Return the data that follows, keeping every word and mark unchanged.

--

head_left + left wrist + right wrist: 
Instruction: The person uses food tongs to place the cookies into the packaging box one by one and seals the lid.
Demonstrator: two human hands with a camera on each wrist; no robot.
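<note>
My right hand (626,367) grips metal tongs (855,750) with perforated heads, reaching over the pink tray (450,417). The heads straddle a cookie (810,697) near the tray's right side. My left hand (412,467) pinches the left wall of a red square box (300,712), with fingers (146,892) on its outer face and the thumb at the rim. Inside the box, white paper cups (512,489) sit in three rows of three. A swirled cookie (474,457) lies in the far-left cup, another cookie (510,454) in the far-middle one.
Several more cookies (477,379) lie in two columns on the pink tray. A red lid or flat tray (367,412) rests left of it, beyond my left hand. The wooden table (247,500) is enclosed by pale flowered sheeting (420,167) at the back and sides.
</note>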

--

EXERCISE RESULT:
head_left + left wrist + right wrist: 
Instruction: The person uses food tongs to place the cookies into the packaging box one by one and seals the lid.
Demonstrator: two human hands with a camera on each wrist; no robot.
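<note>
My right hand (626,367) grips metal tongs (855,750) with perforated heads, reaching over the pink tray (450,417). The heads straddle a cookie (810,697) near the tray's right side. My left hand (412,467) pinches the left wall of a red square box (300,712), with fingers (146,892) on its outer face and the thumb at the rim. Inside the box, white paper cups (512,489) sit in three rows of three. A swirled cookie (474,457) lies in the far-left cup, another cookie (510,454) in the far-middle one.
Several more cookies (477,379) lie in two columns on the pink tray. A red lid or flat tray (367,412) rests left of it, beyond my left hand. The wooden table (247,500) is enclosed by pale flowered sheeting (420,167) at the back and sides.
</note>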

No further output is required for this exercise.